Avatar of: Anne Breen

Anne Breen

Posts: 1457

May 18, 2012

And what are the corresponding rates of actual drug recalls in these countries.  and what about impact of political or religious influences pro or con?  I am trying to get my message through and still waiting for a safe old generic anti-progesterone drug,  the French morning after pill approved in Europe a long time ago for other female conditions like uterine fibroids, meningioma and ovarian cancer.
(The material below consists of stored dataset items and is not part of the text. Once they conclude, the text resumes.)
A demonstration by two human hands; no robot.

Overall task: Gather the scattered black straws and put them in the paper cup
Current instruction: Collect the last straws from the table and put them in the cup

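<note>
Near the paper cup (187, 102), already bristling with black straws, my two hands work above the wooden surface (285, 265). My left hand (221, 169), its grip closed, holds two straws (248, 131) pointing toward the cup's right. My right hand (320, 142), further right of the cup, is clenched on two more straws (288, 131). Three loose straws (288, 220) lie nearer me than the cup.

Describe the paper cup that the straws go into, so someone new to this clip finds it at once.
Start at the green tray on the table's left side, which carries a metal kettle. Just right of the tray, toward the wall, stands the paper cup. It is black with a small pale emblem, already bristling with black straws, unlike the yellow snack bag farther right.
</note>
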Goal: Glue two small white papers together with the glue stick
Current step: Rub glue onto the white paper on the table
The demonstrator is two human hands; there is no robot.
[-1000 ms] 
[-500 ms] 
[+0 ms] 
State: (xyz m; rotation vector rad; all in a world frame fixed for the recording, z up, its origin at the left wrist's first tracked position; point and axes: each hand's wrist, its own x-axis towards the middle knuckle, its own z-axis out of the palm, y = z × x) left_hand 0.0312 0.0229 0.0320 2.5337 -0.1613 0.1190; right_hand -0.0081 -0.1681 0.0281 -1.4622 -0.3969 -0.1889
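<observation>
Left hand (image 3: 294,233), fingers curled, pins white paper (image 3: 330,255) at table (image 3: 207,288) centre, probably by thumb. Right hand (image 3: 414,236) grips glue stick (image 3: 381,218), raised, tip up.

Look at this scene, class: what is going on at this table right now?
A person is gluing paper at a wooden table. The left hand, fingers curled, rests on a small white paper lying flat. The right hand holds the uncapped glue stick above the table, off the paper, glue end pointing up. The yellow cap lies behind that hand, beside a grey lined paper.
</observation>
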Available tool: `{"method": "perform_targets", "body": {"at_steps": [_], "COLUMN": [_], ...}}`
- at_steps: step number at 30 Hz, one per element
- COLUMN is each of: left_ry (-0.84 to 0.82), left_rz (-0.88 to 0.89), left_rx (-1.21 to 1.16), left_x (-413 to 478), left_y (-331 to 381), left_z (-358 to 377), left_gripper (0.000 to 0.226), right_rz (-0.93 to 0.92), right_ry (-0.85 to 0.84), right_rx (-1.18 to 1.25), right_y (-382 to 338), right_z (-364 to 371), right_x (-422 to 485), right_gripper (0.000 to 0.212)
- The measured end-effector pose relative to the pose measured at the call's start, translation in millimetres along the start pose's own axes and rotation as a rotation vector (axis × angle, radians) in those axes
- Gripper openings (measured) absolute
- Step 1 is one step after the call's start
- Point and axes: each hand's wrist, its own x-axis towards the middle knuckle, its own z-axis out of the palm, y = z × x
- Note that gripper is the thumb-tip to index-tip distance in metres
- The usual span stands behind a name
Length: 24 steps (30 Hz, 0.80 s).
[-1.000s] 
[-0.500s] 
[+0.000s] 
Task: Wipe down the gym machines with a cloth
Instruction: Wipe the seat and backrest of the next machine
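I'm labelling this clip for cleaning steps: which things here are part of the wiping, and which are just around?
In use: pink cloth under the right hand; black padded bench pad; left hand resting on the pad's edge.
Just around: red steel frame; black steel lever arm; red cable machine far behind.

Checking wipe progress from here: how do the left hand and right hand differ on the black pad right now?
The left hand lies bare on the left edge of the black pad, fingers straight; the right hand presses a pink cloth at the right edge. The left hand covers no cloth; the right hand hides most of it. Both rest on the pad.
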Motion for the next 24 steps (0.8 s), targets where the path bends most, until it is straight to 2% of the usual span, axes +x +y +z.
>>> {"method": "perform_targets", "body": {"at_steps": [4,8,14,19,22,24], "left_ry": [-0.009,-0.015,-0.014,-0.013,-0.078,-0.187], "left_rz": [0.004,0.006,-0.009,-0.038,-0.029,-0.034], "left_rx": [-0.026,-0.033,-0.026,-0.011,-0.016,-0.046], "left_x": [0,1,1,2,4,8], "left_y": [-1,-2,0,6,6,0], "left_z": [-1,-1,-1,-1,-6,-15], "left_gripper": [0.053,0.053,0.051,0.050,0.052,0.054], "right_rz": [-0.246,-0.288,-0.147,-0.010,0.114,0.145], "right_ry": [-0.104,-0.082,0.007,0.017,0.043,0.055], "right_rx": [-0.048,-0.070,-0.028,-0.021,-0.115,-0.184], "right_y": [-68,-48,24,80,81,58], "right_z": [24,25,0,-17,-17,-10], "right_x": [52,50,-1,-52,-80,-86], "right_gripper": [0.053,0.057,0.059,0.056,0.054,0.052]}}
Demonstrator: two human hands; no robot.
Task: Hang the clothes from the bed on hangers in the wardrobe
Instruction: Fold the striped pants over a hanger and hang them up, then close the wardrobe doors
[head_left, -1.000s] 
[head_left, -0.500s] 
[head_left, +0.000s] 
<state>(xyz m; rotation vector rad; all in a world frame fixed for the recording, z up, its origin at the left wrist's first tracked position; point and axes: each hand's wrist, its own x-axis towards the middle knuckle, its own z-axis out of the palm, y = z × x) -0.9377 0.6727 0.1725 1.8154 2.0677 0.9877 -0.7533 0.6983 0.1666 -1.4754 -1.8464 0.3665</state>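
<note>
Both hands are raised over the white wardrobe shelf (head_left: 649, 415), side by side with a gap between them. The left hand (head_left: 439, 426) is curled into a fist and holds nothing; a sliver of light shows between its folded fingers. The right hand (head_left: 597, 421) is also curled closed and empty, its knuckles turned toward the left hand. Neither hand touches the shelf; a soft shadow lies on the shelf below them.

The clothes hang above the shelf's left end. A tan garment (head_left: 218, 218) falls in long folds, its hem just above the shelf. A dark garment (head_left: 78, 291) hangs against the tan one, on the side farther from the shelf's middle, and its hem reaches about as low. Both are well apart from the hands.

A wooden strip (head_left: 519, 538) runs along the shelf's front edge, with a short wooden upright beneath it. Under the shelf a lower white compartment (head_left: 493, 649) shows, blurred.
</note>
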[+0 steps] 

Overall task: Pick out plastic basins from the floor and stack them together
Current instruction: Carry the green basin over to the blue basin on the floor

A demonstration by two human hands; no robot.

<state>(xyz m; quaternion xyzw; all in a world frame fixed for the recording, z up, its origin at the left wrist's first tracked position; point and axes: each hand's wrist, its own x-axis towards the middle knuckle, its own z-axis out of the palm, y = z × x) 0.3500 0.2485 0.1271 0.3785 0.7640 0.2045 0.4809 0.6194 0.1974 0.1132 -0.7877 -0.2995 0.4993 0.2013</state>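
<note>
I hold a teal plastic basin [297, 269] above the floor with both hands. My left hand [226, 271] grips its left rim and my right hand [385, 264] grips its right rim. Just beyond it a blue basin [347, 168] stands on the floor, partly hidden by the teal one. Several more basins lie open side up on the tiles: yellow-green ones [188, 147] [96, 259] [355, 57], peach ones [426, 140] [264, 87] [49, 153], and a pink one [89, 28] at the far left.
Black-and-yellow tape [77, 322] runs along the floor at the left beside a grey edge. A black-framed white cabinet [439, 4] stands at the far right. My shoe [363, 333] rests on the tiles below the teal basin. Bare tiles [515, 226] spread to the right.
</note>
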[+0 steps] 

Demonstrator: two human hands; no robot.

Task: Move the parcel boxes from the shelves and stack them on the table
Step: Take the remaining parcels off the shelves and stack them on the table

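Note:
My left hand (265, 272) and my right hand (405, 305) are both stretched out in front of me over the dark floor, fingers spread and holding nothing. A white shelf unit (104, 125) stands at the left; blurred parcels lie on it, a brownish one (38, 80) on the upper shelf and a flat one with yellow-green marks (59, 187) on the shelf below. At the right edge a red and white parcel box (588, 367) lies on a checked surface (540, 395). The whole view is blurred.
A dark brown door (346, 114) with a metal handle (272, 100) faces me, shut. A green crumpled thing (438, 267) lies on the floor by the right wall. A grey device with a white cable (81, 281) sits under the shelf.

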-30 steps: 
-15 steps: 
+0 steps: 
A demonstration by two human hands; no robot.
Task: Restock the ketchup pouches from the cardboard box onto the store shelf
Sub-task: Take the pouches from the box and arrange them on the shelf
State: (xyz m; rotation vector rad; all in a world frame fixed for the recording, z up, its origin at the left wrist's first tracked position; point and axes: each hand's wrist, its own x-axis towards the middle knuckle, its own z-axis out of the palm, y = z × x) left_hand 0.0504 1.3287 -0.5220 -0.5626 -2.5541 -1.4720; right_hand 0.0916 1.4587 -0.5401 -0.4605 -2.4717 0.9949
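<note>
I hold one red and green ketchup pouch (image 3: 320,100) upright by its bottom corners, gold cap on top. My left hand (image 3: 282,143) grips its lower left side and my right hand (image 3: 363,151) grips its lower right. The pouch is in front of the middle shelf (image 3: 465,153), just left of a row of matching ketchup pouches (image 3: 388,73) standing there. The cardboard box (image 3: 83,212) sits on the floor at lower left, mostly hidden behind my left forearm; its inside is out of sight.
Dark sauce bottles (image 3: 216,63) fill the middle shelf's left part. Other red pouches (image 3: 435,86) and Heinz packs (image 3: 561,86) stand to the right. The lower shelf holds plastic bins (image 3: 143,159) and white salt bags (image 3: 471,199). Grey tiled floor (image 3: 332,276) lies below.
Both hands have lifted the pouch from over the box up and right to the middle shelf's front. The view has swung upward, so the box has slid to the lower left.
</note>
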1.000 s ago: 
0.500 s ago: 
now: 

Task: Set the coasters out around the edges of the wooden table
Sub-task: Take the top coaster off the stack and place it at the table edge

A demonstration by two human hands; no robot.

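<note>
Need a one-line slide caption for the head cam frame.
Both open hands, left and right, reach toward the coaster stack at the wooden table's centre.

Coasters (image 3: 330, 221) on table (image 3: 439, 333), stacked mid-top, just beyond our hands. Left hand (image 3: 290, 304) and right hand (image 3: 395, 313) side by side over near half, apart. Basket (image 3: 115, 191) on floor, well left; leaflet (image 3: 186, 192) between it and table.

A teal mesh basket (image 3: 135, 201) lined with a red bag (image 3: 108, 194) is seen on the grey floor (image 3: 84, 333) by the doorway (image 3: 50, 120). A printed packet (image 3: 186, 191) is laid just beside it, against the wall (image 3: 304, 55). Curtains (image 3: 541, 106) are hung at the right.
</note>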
HELP! GBYAY Anne Breen you can visit my blog at http://gbyay.blogspot.com.     

Avatar of: Echohawk

Echohawk

Posts: 4

May 19, 2012

Recently I have been noticing an increase of drugs being heavily marketed on prime time  TV, and quite often you will see about 18 to 24 months later a law firm on the same TV time slot advertising they have a class action law suit on the maker of that drug, due to serious harm and/or death related to the use of that very same drug .
Is there a direct correlation of this perceived increase of harmful drugs that get marketed , due to the FDA's streamlining of their approval system ?
Or is it more of a numbers game where certain percentage of drugs that get approved will in fact do more harm than good ?

Avatar of: Anne Breen

Anne Breen

Posts: 1457

May 20, 2012

We need to stand together to make sure there is free public access to all for all federal government medical clinical trials funded by our tax payer money, including knowledge gained from the unpublished ones too.